Assignment
Although the listing below holds pictures, reproduce only its lines from the one containing "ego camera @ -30" through the last, exactly and without them.

Information provided
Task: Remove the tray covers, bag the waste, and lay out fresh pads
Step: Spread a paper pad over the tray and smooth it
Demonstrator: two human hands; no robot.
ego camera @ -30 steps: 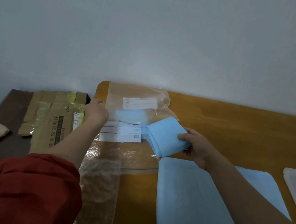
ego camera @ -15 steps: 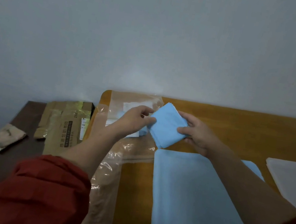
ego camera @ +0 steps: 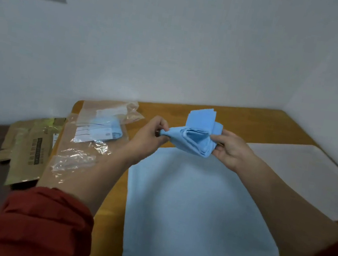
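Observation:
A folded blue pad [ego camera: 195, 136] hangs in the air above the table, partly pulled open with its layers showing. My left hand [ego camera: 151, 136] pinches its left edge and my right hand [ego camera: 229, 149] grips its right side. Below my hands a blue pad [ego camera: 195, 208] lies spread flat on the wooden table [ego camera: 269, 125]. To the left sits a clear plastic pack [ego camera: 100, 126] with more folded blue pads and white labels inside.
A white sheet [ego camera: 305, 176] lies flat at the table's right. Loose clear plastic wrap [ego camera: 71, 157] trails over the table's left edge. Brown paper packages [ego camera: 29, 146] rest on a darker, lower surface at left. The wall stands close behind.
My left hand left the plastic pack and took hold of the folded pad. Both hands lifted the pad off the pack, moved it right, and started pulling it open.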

Reply to the task
ego camera @ -30 steps: 
ego camera @ -15 steps: 
ego camera @ +0 steps: 
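Observation:
A folded blue pad [ego camera: 195, 136] hangs in the air above the table, partly pulled open with its layers showing. My left hand [ego camera: 151, 136] pinches its left edge and my right hand [ego camera: 229, 149] grips its right side. Below my hands a blue pad [ego camera: 195, 208] lies spread flat on the wooden table [ego camera: 269, 125]. To the left sits a clear plastic pack [ego camera: 100, 126] with more folded blue pads and white labels inside.
A white sheet [ego camera: 305, 176] lies flat at the table's right. Loose clear plastic wrap [ego camera: 71, 157] trails over the table's left edge. Brown paper packages [ego camera: 29, 146] rest on a darker, lower surface at left. The wall stands close behind.
My left hand left the plastic pack and took hold of the folded pad. Both hands lifted the pad off the pack, moved it right, and started pulling it open.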

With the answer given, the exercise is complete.